Glenglassaugh has been quietly turning heads among serious whisky drinkers for the better part of a decade, and this 2014 vintage single cask offering — bottled at a robust 54.3% ABV after eleven years in an Oloroso sherry cask — is exactly the sort of release that reminds you why independent and cask-strength bottlings remain the beating heart of Scotch whisky. Selected as part of the Cask Masters range, Cask 173 arrives at a price point that, frankly, feels increasingly rare for a sherried Highland malt of this calibre.
An eleven-year-old from a single Oloroso butt at cask strength is a proposition that speaks for itself. The combination of Highland spirit — typically clean, slightly fruity, with good weight — and first-fill or refill Oloroso maturation tends to produce whiskies that carry rich dried fruit character, baking spice, and a satisfying depth without losing sight of the distillery's own voice. At 54.3%, you can expect this to arrive with real presence on the palate, the kind of malt that fills the glass with aroma the moment you pour it. The lack of chill filtration one expects at this strength means the texture should be full and oily, rewarding patience as it opens up.

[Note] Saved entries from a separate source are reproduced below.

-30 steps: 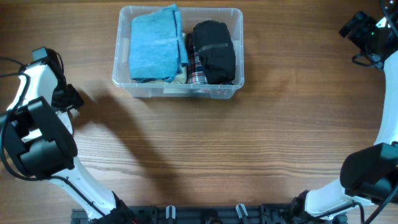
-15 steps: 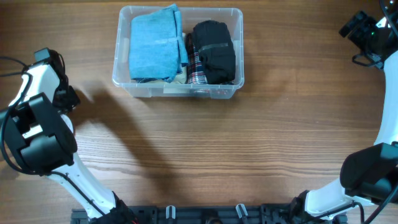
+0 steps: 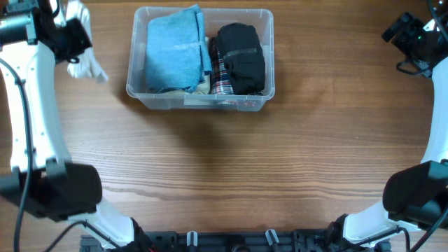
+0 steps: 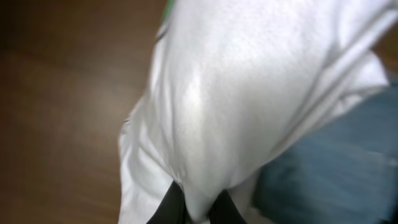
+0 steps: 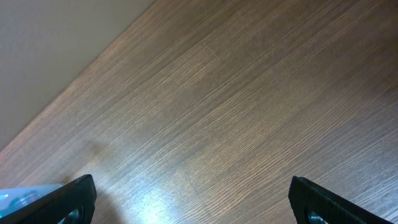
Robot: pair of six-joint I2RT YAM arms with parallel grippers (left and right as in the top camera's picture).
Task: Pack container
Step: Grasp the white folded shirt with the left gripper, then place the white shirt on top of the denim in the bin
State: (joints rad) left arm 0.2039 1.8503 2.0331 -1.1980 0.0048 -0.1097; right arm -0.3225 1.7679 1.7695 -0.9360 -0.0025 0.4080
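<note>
White soft cloth (image 4: 249,93) gripped in the left hand (image 3: 68,36), near the left wall of the clear rectangular plastic container (image 3: 200,102).
The container is seen on the wooden table (image 3: 280,161); the right hand (image 3: 402,31), spread wide, is held well apart rightward.

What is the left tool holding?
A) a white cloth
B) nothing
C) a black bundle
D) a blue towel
A: a white cloth hangs pinched in the left tool, off to the side of the container.
</note>
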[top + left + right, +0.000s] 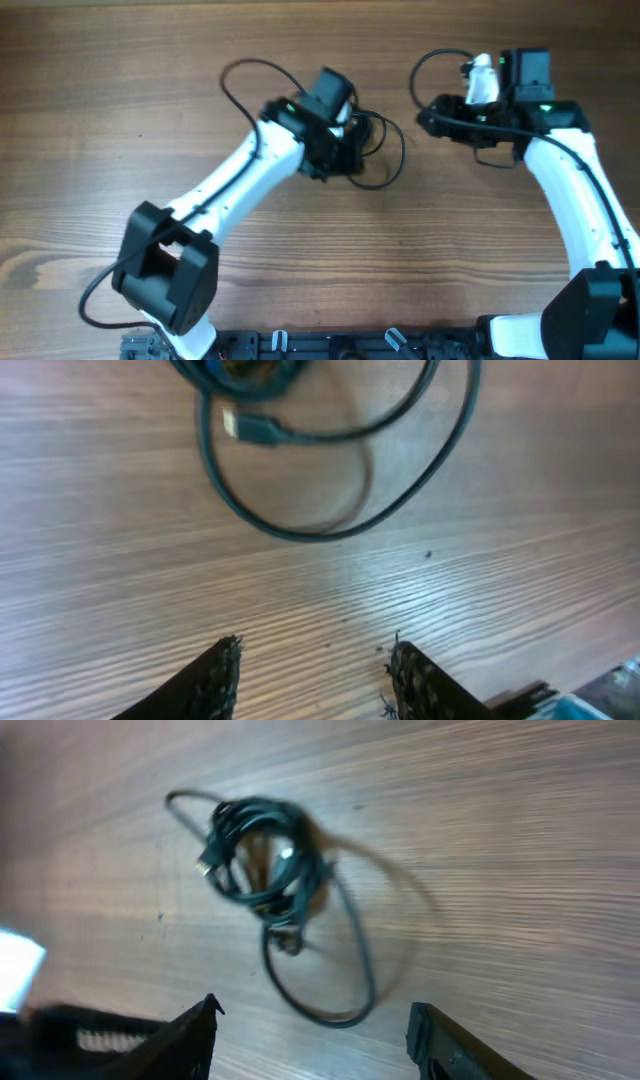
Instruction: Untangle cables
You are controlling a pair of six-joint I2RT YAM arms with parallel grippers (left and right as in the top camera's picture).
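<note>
Black, thin and flexible, the cables (262, 860) lie around the middle of the brown wood-grain surface (120, 120), a little toward the far edge. Nearest the near edge is one large slack loop (345, 970). Beyond it the cords gather into a small tight knot of coils, with a small metal-tipped plug (250, 428) lying free at the knot's rim.

These cords look light and limp. They would likely slide on the smooth wood and sag rather than hold any shape. The slack loop, or the cord just behind the plug, seems the best place to take hold. The knot itself is too dense to pick apart with one grip.

Just beside the knot, on its left, the left pincer (315, 650) has its two black fingers spread wide over bare wood, gripping nothing. Farther off, toward the far right corner, the right pincer (313, 1010) faces the bundle, likewise wide open and empty, apart from the cords.
</note>
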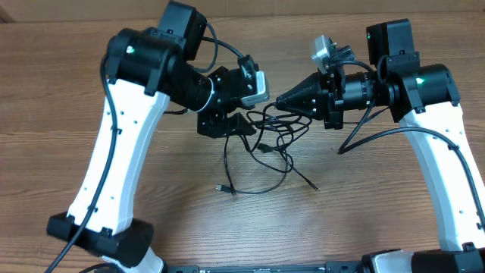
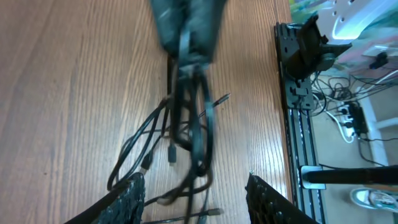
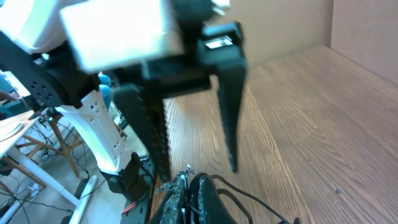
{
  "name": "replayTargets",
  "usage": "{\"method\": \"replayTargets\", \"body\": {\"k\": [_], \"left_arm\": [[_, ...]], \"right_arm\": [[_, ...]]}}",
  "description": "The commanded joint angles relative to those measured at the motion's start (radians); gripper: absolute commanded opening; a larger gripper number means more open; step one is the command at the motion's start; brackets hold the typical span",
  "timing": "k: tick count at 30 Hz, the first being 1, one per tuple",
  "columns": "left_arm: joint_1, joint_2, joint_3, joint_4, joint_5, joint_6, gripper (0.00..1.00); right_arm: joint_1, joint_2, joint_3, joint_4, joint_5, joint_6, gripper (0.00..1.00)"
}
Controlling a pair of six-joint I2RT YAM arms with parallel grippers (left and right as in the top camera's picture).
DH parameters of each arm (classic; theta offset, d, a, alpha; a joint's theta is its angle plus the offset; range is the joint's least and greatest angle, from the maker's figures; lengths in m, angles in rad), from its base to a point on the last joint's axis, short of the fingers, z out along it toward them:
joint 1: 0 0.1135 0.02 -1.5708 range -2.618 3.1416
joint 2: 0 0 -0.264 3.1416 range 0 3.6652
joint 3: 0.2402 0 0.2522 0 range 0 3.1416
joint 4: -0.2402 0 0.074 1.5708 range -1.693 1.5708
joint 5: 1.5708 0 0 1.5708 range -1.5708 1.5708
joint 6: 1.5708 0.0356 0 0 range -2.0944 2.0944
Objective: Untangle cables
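The cables (image 1: 271, 138) are a tangle of thin black cords on the wooden table between the two arms. Loose plug ends lie nearer the front (image 1: 222, 186). My right gripper (image 1: 280, 100) is shut on a bunch of the cords at the tangle's upper edge. In the right wrist view its fingers (image 3: 189, 186) pinch the cords (image 3: 249, 198). My left gripper (image 1: 242, 115) is open at the tangle's left side. In the left wrist view its fingers (image 2: 196, 183) straddle the hanging cords (image 2: 193, 124) without closing on them.
The table (image 1: 61, 91) is bare wood. Thicker black arm cables run along both arms (image 1: 379, 135). A black rail (image 2: 298, 124) marks the table edge, with floor clutter beyond it. The arm bases stand at the near edge (image 1: 114, 243).
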Motion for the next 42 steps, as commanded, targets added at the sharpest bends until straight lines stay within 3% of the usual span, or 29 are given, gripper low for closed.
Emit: {"method": "replayTargets", "body": {"k": [1, 10, 11, 12, 17, 25, 29, 38, 42], "left_arm": [[-0.008, 0.049, 0.008, 0.004, 0.003, -0.007, 0.52], [-0.016, 0.071, 0.008, 0.016, 0.056, -0.006, 0.53], [-0.016, 0.071, 0.008, 0.016, 0.057, -0.006, 0.5], [-0.021, 0.071, 0.008, 0.016, 0.073, -0.003, 0.35], [-0.021, 0.071, 0.008, 0.019, 0.089, 0.005, 0.06], [-0.02, 0.071, 0.008, 0.018, 0.089, 0.003, 0.04], [-0.02, 0.071, 0.008, 0.004, 0.09, 0.004, 0.04], [-0.02, 0.071, 0.008, -0.009, 0.088, 0.003, 0.04], [-0.02, 0.071, 0.008, -0.014, 0.088, 0.003, 0.04]], "right_arm": [[0.002, 0.003, 0.011, 0.005, -0.049, 0.007, 0.04], [0.001, 0.003, 0.011, 0.05, -0.06, 0.036, 0.04], [0.001, 0.003, 0.011, 0.055, -0.059, 0.042, 0.04], [0.001, 0.003, 0.011, 0.06, -0.059, 0.046, 0.04], [0.001, 0.003, 0.011, 0.063, -0.059, 0.048, 0.04], [-0.019, 0.003, 0.011, 0.063, -0.026, 0.058, 0.04], [-0.068, 0.003, 0.011, 0.079, 0.091, 0.175, 0.04], [-0.342, 0.003, 0.011, 0.093, 0.21, 0.463, 0.04], [-0.47, 0.003, 0.011, 0.043, 0.263, 0.505, 0.04]]}}
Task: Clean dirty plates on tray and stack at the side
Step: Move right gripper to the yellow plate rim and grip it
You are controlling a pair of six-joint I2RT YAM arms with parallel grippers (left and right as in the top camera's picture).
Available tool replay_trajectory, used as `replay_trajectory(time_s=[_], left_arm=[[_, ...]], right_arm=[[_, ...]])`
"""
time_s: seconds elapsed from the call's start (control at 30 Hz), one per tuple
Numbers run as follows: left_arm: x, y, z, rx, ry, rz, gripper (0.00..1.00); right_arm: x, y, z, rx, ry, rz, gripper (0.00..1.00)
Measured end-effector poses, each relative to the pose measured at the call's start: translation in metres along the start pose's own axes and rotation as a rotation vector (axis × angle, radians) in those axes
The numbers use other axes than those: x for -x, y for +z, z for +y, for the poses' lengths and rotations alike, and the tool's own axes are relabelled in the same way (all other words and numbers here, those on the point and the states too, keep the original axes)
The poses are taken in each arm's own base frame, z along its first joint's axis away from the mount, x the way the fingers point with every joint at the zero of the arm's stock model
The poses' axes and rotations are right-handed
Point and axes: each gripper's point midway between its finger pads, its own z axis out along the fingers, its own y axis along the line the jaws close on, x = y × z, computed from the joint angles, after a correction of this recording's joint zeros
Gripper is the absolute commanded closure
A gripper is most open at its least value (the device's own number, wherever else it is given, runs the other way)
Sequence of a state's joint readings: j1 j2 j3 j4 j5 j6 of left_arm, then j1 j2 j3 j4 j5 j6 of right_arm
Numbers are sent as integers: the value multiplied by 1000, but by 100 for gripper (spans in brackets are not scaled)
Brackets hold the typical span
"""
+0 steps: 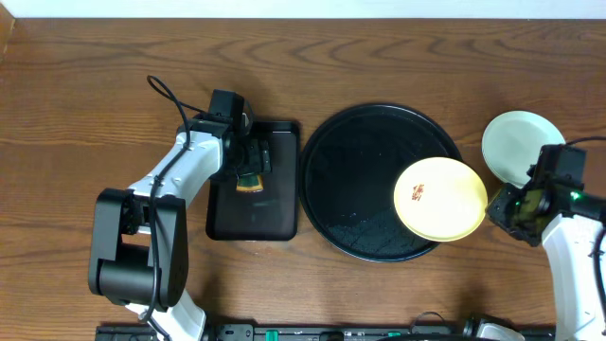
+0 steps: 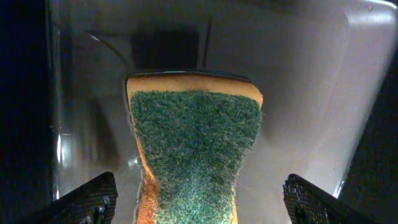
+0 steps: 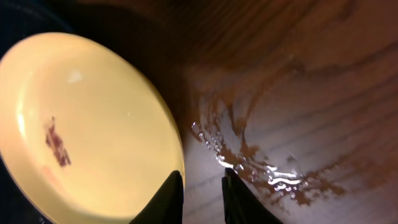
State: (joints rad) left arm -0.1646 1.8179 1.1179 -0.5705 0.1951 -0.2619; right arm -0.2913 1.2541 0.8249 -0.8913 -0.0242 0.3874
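From overhead we see the round black tray (image 1: 327, 142) at the middle of the wood-grain tabletop (image 1: 95, 85). The yellow plate (image 1: 445, 204) sits over the tray's 4 o'clock rim, with part of it jutting past the rim toward the right arm. A brown smear (image 1: 417, 194) marks the plate's left half.

The right gripper (image 3: 200, 200) comes in at the plate's 3 o'clock edge. In the right wrist view its two fingers (image 3: 171, 199) stand almost together with the plate's rim at them, so we read it as clamped on the yellow plate. Beside them, wet streaks (image 3: 267, 171) glint on the wood.

A mint-green plate (image 1: 516, 137) lies on the bare tabletop at the tray's 2 o'clock, off the tray and just above the right wrist.

At the tray's 9 o'clock, just beside it, lies a rectangular black tray (image 1: 279, 213). The left gripper (image 2: 199, 193) hangs over this tray with its jaws spread wide. A sponge (image 2: 196, 143), green scouring face toward the camera and yellow foam along its edges, lies between them on the glossy tray floor. In the left wrist view neither finger touches it.
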Motion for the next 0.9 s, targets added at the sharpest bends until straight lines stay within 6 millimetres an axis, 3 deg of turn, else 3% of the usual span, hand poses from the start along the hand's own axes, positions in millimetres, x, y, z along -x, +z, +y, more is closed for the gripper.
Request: replay_trajectory(time_s=[0.33,0.5,0.7,0.8,0.9], left_arm=[[0,0,0,0,0,0,14],[0,0,0,0,0,0,14],[0,0,0,0,0,0,14],[0,0,0,0,0,0,14],[0,0,0,0,0,0,14]], right_arm=[[-7,26,8,73,-10,-18,77],[-10,35,9,95,-18,-29,86],[-14,38,9,98,-19,-17,89],[-15,38,9,102,-23,-15,99],[-17,38,9,101,-21,-7,99]])
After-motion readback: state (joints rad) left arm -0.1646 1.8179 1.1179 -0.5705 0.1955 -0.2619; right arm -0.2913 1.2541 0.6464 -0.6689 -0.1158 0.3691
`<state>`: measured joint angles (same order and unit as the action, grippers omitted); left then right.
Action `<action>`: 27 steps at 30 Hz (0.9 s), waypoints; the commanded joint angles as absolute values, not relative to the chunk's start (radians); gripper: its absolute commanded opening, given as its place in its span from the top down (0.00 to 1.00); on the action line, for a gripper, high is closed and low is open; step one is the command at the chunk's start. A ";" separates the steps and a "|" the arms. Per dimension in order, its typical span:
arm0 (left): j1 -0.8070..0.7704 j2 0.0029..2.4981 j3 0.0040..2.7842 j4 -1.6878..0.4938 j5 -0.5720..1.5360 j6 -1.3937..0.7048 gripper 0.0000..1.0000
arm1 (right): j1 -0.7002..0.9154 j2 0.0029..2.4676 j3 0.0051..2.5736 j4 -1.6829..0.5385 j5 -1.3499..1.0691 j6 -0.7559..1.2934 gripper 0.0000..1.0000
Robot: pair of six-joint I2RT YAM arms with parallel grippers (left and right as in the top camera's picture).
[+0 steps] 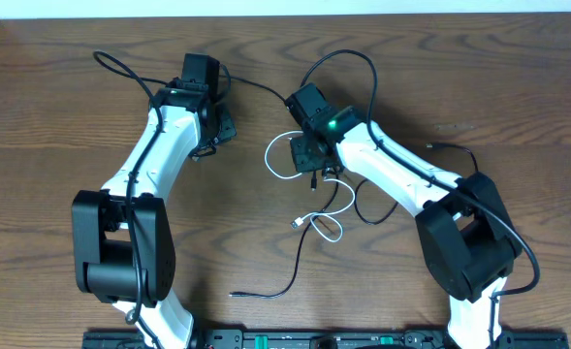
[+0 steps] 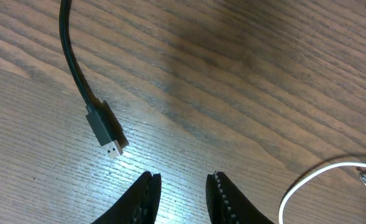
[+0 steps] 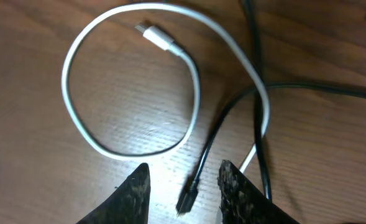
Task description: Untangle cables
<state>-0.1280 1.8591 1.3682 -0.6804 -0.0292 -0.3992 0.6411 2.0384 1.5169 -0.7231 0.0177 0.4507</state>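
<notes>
The white cable [image 3: 83,134] lies in a loop on the wooden table, its plug [image 3: 158,38] inside the loop. The black cable [image 3: 217,127] crosses over the white one. Its small plug end [image 3: 186,200] lies between the fingertips of my right gripper [image 3: 183,174], which is open and not touching it. In the overhead view the right gripper [image 1: 309,163] hovers over the white loop [image 1: 273,160]. My left gripper [image 2: 183,180] is open with nothing between its fingers. A black USB plug [image 2: 107,132] lies just ahead and left of it. The left gripper [image 1: 212,134] is apart from the tangle.
A black cable tail [image 1: 285,281] runs toward the table's front edge. A white strand with a plug [image 1: 314,221] lies below the right gripper. Thicker black arm wires [image 1: 358,63] arc above both wrists. Bare wood [image 1: 52,116] lies to the left.
</notes>
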 commanded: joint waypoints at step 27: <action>-0.128 1.874 1.363 -0.682 -0.038 -0.405 0.70 | 0.528 2.065 1.485 -0.278 0.017 0.436 0.51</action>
<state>-0.1280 1.8591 1.3678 -0.6800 -0.0292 -0.3992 0.5541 2.1120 1.4818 -0.2760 0.0143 0.4862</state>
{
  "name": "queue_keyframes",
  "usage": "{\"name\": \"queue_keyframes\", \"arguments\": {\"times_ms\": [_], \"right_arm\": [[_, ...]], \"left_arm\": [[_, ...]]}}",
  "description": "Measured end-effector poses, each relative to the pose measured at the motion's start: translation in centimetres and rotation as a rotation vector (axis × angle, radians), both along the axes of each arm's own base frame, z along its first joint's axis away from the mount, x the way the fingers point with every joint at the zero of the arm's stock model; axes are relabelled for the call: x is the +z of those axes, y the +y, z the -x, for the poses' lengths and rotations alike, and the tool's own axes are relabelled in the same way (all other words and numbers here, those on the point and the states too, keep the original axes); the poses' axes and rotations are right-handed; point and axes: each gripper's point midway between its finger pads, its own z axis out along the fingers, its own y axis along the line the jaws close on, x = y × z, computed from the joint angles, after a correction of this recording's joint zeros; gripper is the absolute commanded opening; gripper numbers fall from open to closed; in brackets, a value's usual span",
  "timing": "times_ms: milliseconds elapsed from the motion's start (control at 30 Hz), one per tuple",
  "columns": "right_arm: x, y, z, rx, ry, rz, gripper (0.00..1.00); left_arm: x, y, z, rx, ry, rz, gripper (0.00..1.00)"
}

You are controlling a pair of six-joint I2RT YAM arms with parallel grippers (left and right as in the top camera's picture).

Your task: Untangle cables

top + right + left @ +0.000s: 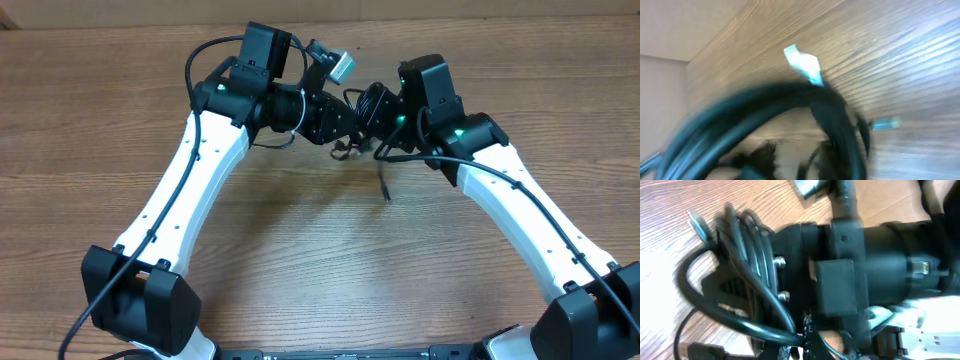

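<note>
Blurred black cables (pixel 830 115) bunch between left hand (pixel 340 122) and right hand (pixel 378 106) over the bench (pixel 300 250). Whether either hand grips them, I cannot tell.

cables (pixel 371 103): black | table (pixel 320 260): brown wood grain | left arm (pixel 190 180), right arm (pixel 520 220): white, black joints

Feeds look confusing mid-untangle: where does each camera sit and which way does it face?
Overhead: above the table, looking down; left arm and right arm meet over the cables.
Left wrist: close on the cables against a black robot housing.
Right wrist: blurred, close on cables and a silver plug; own body unclear.
Shared: the cables.
</note>
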Motion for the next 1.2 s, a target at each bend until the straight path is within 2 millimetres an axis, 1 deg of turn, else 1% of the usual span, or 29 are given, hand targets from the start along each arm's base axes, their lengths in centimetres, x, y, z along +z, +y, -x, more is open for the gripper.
{"name": "queue_keyframes", "arguments": {"times_ms": [33,67,167,267,367,400,433,467,600,700,800,933,1067,1167,1200], "right_arm": [[-0.3,-0.4,0.1,-0.008,0.016,0.004,0.58],[-0.5,-0.8,0.3,-0.016,0.036,0.008,0.62],[-1.3,-1.9,1.0,-0.036,0.091,0.023,0.66],[-1.8,-3.3,1.9,-0.054,0.151,0.028,0.69],[-1.4,-4.7,2.8,-0.055,0.174,0.022,0.75],[-0.8,-5.4,3.2,-0.062,0.173,0.018,0.77],[-0.2,-5.9,3.7,-0.058,0.172,0.009,0.79],[1.0,-6.9,4.3,-0.071,0.156,0.009,0.81],[6.5,-11.2,5.9,-0.13,0.003,0.012,0.94],[8.7,-12.6,7.5,-0.138,-0.068,0.041,0.97],[9.0,-13.3,8.2,-0.148,-0.078,0.07,1.0],[8.6,-13.8,8.2,-0.156,-0.073,0.095,1.0],[8.6,-13.8,8.2,-0.147,-0.076,0.105,1.0],[9.0,-13.4,7.9,-0.064,-0.134,0.146,1.0],[9.1,-13.2,7.9,-0.013,-0.161,0.168,1.0]], "left_arm": [[0.0,0.0,0.0,0.001,0.0,-0.002,0.04],[-0.1,0.1,0.0,0.003,0.001,-0.005,0.04],[-0.5,0.0,-0.1,0.013,-0.008,-0.032,0.04],[-1.0,-0.6,0.2,-0.003,-0.055,-0.077,0.04],[-0.6,-1.6,0.8,-0.062,-0.143,-0.091,0.04],[-0.2,-1.9,1.2,-0.094,-0.187,-0.091,0.04],[-0.4,-1.7,1.0,-0.091,-0.216,-0.124,0.04],[-0.7,-1.2,0.7,-0.092,-0.251,-0.154,0.04],[-1.8,1.3,-1.6,-0.043,-0.34,-0.265,0.04],[-2.2,2.4,-2.6,-0.019,-0.377,-0.321,0.04],[-2.3,2.6,-2.8,-0.02,-0.39,-0.335,0.04],[-2.3,2.5,-2.6,-0.028,-0.39,-0.335,0.04],[-2.2,2.2,-1.9,-0.09,-0.414,-0.31,0.04],[-1.6,1.8,-1.0,-0.161,-0.435,-0.241,0.04],[-1.2,1.6,-0.7,-0.186,-0.439,-0.207,0.04]]}}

What draws me to releases like Cask 173 is their honesty. This is a single cask — no blending across barrels to smooth out rough edges or flatten character. What the cask gave, you get. With Oloroso sherry wood in particular, eleven years is a genuine sweet spot: long enough for the wood to contribute meaningfully, short enough that the spirit hasn't been overwhelmed by tannin. You're buying the conversation between distillate and oak, not a monologue from the cask.
Tasting Notes
I'll be upfront — detailed tasting notes are to follow in a future update once I've had the chance to sit with this one properly over several sessions. A whisky at this strength and from this type of cask deserves more than a hurried scribble. What I will say is that the profile falls squarely into sherried Highland territory: expect warmth, dried stone fruit, and a spice-led finish that the cask strength will amplify considerably. A few drops of water will be your friend here.
The Verdict
At £72.25 for an eleven-year-old cask-strength single cask Highland malt from an Oloroso butt, this represents genuine value. The market has moved sharply upward for releases of this type, and Cask Masters have priced this fairly. I'm scoring Cask 173 a 7.9 out of 10 — a confident, well-constructed sherried malt that delivers on its promise without pretension. It sits in that rewarding territory where quality meets accessibility, and I suspect bottles won't linger on shelves for long. If you're a fan of sherried Highlanders at full proof, this belongs on your shortlist.
Best Served
Pour it neat first and give it five minutes to breathe — a whisky at 54.3% needs time to settle in the glass. Then add water gradually, a few drops at a time. I'd suggest landing somewhere around a teaspoon of still water to unlock the mid-palate without diluting the sherry cask influence. This is not a cocktail malt. It's a dram for a quiet evening with a proper glass and no distractions.